Standing yoga poses for balance. From Vrikshasana to Ardha Chandrasana

Regular yoga practice can greatly improve your flexibility and balance. The first is necessary for the beauty of the body, and the second is for control over it. A beautiful gait, confident movements, the ability to perform any exercise - all this gives a good sense of balance. Balance asanas from our selection will help you develop it.

Top 20 yoga asanas for balance

Benefits of asanas for balance

The advantage of such exercises is that they are accessible even to an untrained practitioner, while in order to hold your body in arm balances, very good preparation is required. At the same time, balances allow you to use many deep muscles that are difficult to work with conventional exercises.

In addition, yoga aims to achieve balance between body and mind, internal emotional balance. Through the need to focus one's attention on the body and movements, the practitioner develops these aspects as well.

Balance asanas help:

  • reduce or completely eliminate imbalances in muscle development and flexibility;
  • improve concentration and attentiveness;
  • calm the mind and clear it of vain thoughts;
  • cope with negative emotions such as anger, impatience, and, in principle, reduce emotionality;
  • improve posture;
  • gain confidence in your abilities.

Balance poses cannot be held by someone who has chaos going on inside, so if you are faced with some difficulties, are under stress or cannot find yourself, then you should add a little more balance asanas to your practice.

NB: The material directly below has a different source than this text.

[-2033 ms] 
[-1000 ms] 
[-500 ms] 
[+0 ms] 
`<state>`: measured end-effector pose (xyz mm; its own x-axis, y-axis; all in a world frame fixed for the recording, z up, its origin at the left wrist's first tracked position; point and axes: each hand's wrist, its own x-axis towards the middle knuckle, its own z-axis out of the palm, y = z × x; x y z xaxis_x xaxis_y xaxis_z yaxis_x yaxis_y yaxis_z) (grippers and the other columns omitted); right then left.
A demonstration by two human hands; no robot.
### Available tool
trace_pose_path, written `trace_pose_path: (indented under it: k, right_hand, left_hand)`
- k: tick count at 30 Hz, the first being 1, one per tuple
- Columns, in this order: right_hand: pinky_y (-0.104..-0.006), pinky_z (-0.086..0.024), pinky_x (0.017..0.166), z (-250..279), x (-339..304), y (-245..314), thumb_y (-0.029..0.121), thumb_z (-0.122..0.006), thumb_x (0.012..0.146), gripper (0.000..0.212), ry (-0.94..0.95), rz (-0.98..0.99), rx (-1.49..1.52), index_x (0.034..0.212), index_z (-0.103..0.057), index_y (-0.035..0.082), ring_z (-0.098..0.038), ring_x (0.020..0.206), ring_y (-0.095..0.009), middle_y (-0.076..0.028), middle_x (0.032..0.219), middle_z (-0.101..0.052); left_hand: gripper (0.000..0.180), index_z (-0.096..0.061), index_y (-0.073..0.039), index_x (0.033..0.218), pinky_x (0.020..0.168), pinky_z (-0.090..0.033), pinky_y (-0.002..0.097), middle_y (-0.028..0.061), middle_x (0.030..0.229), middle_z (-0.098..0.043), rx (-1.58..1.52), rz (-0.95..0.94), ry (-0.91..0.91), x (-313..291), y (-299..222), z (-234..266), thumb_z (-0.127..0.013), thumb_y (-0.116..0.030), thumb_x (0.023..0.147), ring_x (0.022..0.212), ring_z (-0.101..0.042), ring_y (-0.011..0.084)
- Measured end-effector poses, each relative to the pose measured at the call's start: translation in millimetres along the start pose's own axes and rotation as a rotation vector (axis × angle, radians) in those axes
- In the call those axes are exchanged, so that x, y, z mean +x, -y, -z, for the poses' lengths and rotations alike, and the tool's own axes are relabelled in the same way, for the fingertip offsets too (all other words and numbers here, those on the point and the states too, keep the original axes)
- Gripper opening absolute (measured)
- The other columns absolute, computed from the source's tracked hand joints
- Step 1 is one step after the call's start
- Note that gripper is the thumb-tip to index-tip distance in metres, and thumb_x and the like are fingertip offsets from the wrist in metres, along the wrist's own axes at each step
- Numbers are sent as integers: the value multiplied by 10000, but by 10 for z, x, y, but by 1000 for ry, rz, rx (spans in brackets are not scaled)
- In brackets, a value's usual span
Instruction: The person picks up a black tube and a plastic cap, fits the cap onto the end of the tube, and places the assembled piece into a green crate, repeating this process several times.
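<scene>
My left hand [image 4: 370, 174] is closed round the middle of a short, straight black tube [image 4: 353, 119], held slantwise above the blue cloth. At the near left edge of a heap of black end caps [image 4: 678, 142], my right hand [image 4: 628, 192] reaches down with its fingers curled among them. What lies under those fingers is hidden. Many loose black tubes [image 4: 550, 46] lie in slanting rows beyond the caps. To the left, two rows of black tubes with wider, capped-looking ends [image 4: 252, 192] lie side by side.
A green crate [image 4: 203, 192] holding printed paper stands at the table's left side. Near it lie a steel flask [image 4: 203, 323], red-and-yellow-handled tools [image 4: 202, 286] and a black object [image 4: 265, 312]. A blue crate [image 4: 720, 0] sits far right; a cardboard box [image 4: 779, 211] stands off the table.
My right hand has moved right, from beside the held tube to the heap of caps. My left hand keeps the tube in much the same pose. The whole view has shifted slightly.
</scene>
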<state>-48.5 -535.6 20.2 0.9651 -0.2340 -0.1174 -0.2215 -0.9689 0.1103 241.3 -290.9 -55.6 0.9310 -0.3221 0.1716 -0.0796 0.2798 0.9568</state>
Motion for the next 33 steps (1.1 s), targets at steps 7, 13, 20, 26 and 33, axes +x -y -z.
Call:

In addition, in some cases, performing balance poses is not only recommended, but necessary. Such cases include various neurotic disorders, depression, multiple sclerosis, cerebral palsy, and recovery from a stroke. But, as you understand, this should be done only after a doctor’s prescription and with extreme caution.

Now let's proceed directly to the asanas.

Tree Pose (Vrikshasana)

For beginner yogis:

This asana is very often included at the beginning of practice, especially if the class is for beginners, since the position is simple enough that anyone without vestibular disorders can repeat it, but at the same time effective.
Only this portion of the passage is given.